:: TASK DESCRIPTION ::
Beginning with the line that includes "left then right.", return every remaining line of the material exactly as it reads, but not the pictures.

[DATA EXCERPT — start]

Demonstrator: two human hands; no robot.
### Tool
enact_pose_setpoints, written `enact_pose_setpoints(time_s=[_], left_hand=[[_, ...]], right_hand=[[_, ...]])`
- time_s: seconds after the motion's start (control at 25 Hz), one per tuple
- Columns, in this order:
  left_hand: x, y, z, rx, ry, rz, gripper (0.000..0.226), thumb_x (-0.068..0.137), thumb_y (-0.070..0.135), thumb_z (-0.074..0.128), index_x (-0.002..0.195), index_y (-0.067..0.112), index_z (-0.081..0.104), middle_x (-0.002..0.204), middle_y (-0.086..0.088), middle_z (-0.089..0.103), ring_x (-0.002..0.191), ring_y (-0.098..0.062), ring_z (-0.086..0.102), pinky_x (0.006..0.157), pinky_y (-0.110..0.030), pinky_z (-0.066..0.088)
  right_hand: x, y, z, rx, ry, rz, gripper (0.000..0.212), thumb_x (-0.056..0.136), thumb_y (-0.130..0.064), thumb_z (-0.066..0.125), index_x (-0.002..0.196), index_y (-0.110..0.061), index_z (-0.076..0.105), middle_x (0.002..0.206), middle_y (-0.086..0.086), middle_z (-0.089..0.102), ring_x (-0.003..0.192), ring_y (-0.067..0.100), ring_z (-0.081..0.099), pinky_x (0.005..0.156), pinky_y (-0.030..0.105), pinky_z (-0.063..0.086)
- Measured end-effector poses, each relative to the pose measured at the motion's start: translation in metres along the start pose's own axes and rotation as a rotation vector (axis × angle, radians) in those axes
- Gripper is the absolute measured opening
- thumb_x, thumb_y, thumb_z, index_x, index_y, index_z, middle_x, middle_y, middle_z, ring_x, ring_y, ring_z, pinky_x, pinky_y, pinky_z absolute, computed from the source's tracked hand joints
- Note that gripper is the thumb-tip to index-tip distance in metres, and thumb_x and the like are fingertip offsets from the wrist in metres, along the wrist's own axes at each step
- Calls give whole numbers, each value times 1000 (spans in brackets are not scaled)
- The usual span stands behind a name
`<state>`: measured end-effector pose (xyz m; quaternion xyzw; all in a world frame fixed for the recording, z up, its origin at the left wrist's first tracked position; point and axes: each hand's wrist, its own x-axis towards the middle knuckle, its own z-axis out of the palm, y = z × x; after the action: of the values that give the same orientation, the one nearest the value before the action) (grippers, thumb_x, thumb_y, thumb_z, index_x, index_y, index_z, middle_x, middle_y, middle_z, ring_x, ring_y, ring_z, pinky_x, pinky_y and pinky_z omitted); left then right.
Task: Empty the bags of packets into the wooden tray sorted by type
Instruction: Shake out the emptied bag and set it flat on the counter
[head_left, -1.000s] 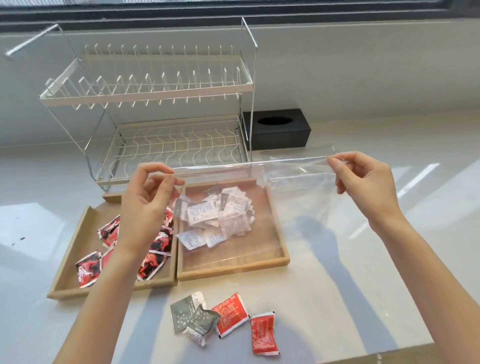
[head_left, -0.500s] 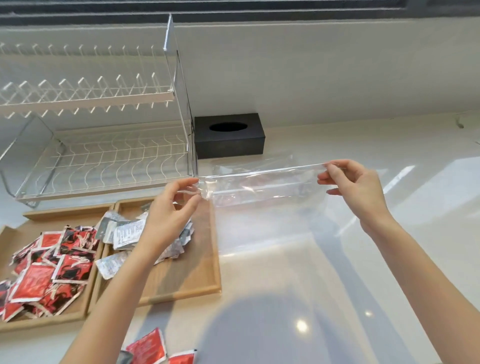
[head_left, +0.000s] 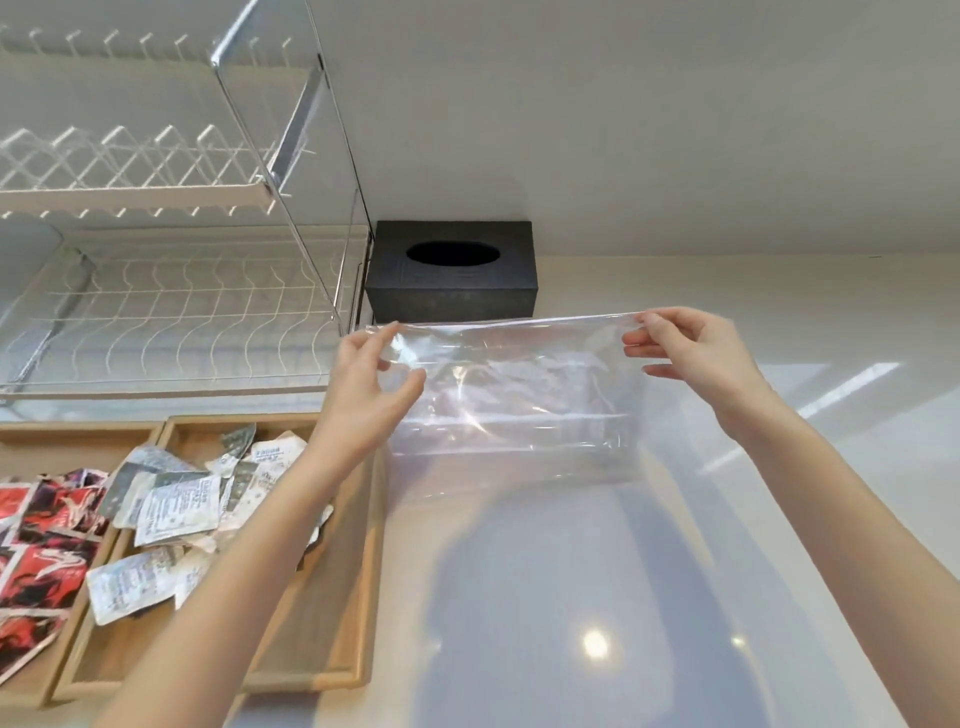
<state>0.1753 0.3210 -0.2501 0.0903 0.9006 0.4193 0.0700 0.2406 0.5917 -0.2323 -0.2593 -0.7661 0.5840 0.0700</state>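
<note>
A clear plastic bag (head_left: 514, 395), apparently empty, is stretched above the white counter (head_left: 571, 597) to the right of the wooden tray (head_left: 363, 519); the left hand (head_left: 363, 389) pinches its top left corner and the right hand (head_left: 691, 353) its top right; white packets (head_left: 176, 504) fill the tray's right compartment, red packets (head_left: 41, 551) the left; sorting looks largely done, as far as the view shows.

I can't read any text here. The white packets (head_left: 179, 506) in the wooden tray (head_left: 363, 597) carry dense dark print, too small and blurred to make out. The red packets (head_left: 47, 561) show white brush-style marks, also illegible from my view.
</note>
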Motion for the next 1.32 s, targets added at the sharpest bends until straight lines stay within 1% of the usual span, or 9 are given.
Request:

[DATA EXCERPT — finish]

:: ANSWER TO THIS PROBLEM ::
`<state>`: measured end-effector pose (xyz m; quaternion xyzw; all in a world frame fixed for the recording, z up, its origin at the left wrist's first tracked position; point and axes: each hand's wrist, its own x-axis towards the middle knuckle, its own z-axis out of the palm, y = z × x; after the action: of the values that give the same orientation, the one nearest the value before the action) (grippers, thumb_x, thumb_y, thumb_z, index_x, index_y, index_z, middle_x, middle_y, middle_z, ring_x, ring_y, ring_z, pinky_x, pinky_y and pinky_z omitted); left then right.
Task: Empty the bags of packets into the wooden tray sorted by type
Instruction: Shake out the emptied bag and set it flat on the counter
[head_left, -1.000s] 
[head_left, -0.500s] 
[head_left, +0.000s] 
<state>0.1753 0.3210 -0.2501 0.0903 0.9006 0.4193 0.0700 0.2406 0.5917 -0.2323 -0.2593 -0.7661 0.5840 0.0700</state>
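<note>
A clear plastic bag (head_left: 514, 395), apparently empty, is stretched above the white counter (head_left: 571, 597) to the right of the wooden tray (head_left: 363, 519); the left hand (head_left: 363, 389) pinches its top left corner and the right hand (head_left: 691, 353) its top right; white packets (head_left: 176, 504) fill the tray's right compartment, red packets (head_left: 41, 551) the left; sorting looks largely done, as far as the view shows.

I can't read any text here. The white packets (head_left: 179, 506) in the wooden tray (head_left: 363, 597) carry dense dark print, too small and blurred to make out. The red packets (head_left: 47, 561) show white brush-style marks, also illegible from my view.
</note>
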Motion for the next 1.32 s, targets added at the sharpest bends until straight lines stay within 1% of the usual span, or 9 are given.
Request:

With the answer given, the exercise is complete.